SHOP: Collisiontec  LOCATION: Clearwater, Fla.  OWNER: Dan Cooley and Dar Fortney

SIZE: 15,000 square feet STAFF: 15 (8 technicians, 5 administrative, 2 owners) 

ANNUAL REVENUE: $1.2 million

1) When Dan Cooley and his employees moved into the building that currently houses Collisiontec, it didn’t have stained wood floors, a modern paint booth, or even a real waiting area for customers. What it did have was potential, and after 15 years of planning, designing, and re-designing, Cooley was able to get the sparkling lobby and offices to go along with his state-of-the-art shop floor.

“First impressions are the most important part of this business,” Cooley says. “We all know what the industry looks like in the minds of consumers. We wanted to shake that nomenclature and make the office as professional and inviting as possible. We incorporated stainless steel and brushed aluminum trim on the wall and staircases. We wanted to bring metals we use in the garage into the idea of a body shop.”.

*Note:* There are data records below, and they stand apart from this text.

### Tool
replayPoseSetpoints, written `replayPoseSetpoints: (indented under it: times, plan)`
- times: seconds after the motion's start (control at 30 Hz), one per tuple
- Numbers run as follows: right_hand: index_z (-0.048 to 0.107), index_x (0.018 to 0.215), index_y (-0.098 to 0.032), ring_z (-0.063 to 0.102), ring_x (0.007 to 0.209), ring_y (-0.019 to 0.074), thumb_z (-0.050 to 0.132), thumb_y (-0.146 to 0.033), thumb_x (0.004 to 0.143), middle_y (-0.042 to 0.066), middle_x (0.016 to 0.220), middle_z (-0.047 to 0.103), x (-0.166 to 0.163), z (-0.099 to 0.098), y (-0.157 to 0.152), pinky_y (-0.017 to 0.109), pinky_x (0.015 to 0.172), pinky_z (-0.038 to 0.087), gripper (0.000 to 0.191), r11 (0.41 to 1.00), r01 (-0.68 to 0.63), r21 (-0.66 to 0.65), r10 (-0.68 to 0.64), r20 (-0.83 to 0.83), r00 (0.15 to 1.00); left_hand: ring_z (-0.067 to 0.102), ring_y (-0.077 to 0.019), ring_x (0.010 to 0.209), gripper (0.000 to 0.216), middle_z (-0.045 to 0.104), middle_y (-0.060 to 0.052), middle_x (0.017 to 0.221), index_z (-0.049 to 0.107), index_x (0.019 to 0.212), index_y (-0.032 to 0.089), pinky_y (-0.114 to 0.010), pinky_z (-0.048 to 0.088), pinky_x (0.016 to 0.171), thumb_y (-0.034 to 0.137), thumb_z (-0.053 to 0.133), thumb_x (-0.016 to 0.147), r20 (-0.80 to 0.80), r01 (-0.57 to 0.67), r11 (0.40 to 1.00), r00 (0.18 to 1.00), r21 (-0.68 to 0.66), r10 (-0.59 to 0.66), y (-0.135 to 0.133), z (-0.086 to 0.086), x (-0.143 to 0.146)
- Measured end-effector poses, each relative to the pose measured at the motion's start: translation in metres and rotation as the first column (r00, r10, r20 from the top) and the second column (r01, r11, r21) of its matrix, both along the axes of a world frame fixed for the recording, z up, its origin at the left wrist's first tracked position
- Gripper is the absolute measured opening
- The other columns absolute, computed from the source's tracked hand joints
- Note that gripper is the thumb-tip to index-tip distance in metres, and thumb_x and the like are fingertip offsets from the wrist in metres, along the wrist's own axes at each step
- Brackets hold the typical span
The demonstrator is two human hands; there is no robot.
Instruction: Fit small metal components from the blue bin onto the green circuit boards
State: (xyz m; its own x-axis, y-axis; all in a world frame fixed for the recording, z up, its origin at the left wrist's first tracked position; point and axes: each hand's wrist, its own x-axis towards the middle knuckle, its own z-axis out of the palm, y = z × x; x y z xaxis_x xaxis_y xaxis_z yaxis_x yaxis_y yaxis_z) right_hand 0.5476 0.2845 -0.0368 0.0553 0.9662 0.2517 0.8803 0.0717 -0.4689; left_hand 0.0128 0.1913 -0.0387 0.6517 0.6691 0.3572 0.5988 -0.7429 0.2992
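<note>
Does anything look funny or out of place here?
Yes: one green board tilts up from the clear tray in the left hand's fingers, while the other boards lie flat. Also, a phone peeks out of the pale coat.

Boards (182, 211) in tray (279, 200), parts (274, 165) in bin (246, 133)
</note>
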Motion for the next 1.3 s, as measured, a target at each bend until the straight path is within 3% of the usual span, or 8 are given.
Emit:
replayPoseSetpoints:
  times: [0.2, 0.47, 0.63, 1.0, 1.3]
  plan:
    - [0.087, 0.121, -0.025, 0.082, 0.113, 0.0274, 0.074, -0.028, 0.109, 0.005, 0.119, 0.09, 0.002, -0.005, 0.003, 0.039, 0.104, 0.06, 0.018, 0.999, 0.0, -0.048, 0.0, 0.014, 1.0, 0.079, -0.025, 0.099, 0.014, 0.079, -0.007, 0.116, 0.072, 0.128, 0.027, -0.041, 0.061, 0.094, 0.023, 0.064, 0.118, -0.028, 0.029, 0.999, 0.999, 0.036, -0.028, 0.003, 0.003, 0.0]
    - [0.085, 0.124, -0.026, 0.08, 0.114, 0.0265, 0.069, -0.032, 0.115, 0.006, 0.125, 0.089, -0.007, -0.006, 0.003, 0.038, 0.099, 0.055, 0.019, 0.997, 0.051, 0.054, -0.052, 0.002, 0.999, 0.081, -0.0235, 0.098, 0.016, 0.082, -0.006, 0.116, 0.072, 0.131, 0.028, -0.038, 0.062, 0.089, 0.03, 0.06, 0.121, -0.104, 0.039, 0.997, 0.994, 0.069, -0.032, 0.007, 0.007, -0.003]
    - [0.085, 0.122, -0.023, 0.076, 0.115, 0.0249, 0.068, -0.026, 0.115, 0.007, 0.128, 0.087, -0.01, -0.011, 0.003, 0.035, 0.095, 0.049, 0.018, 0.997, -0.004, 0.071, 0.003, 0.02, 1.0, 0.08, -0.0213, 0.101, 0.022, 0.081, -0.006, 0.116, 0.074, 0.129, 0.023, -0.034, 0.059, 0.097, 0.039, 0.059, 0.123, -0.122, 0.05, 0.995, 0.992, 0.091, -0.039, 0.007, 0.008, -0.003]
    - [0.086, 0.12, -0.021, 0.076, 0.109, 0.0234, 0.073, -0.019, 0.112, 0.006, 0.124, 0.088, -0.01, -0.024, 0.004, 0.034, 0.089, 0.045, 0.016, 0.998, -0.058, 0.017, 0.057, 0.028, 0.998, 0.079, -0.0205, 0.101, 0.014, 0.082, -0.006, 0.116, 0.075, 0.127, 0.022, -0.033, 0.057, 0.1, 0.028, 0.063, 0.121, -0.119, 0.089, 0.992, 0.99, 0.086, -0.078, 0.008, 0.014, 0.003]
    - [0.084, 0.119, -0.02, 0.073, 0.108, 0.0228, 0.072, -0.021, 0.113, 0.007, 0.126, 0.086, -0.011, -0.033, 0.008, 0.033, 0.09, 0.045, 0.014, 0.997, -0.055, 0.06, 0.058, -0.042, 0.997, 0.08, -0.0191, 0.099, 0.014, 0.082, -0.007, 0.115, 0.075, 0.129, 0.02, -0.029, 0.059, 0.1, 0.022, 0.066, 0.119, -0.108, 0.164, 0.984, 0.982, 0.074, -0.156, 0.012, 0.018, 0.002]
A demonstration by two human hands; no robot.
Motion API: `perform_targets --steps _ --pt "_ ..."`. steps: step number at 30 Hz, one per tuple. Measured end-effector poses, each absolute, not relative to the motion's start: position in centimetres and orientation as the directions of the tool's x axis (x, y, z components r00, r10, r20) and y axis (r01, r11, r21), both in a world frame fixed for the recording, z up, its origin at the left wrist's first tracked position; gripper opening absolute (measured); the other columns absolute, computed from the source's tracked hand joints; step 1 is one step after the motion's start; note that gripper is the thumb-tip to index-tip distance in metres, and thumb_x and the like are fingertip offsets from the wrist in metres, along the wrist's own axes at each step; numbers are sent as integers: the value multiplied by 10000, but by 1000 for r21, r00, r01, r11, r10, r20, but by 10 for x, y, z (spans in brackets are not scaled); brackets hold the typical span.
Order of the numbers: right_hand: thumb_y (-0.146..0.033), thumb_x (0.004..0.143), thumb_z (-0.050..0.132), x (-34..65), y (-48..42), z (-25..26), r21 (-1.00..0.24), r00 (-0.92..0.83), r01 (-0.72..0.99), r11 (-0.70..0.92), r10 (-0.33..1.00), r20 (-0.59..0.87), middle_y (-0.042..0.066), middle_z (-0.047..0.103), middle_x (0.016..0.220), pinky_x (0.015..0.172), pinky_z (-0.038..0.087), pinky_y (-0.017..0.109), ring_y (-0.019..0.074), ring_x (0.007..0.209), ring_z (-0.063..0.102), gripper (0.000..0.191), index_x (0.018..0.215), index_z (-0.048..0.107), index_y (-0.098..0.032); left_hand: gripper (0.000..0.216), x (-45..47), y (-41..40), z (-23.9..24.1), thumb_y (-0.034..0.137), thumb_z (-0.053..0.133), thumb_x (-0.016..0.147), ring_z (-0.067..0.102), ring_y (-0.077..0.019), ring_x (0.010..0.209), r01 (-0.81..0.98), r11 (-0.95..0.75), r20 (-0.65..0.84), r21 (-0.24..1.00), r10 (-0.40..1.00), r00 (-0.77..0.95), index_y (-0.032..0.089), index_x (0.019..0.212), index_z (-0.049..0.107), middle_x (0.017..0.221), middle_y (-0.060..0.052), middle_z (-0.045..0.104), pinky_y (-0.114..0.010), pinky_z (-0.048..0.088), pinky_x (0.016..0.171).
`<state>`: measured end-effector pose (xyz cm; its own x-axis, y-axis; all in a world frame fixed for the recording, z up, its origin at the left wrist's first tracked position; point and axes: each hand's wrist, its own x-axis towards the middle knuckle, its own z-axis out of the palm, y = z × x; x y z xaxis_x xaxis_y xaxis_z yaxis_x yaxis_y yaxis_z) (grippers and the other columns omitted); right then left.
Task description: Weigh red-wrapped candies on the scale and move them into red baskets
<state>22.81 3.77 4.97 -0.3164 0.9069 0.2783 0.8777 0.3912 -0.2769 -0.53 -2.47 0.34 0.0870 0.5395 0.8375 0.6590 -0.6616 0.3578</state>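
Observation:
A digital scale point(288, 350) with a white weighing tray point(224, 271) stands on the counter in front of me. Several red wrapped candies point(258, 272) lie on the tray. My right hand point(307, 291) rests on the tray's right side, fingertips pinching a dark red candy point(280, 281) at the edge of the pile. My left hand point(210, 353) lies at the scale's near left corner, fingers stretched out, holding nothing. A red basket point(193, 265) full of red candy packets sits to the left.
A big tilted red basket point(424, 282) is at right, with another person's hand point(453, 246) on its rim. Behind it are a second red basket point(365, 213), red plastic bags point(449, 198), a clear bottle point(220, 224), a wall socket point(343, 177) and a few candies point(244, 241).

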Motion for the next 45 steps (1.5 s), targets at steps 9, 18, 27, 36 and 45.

2) TCooley says the lobby and waiting area were designed with the customers’ needs in mind—and it’s divided by the staircase to allow for privacy among customers. He has a cubicle-like workstation with a computer for clients who want to work, file a claim, or just surf the Internet while they’re waiting in the shop.

3) There are some of the typical features of upscale shops, as well: a large-screen television mounted on the wall, leather couches and additional seating throughout. The lobby also has a full coffee bar that includes a mixture of caffeinated and decaffeinated beverages, including tea, water and soda.

“Everything is done with the customer in mind,” Forney says. “The lounge, TV ... the idea was to set up a waiting lounge they can work in.”

4) All the amenities aren’t meant to distract customers from what goes on in the garage at Collisiontec, though. Cooley runs a clean shop floor, where technicians aren’t bound to a single stall or bay. Cars are able to move in and out of the shop at ease thanks to two large garage doors at both ends of the shop floor.

“Not every job requires the same size of bay,” he says. “We want to be able to give techs flexibility to lay out bays accordingly. The idea of the shop is to keep everything mobile, or bring cars in. They’re floating bays, so to speak. The techs use the space given accordingly. 

“Both garage doors enter to the center drive aisle so it gives us the flexibility to come and go to either direction. It also creates better air flow in the shop to keep it cool. We don’t have a heating issue, we have a too-hot issue. We try to get and keep air flowing to keep it cool while we work.”